Go through the data and say how many lines include the string "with"; return only the figure.
[The data Boundary: Start]
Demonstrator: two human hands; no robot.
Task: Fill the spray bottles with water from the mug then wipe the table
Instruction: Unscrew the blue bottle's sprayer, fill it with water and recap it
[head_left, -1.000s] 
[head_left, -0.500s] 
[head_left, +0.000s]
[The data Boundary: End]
• **Answer for the task**: 2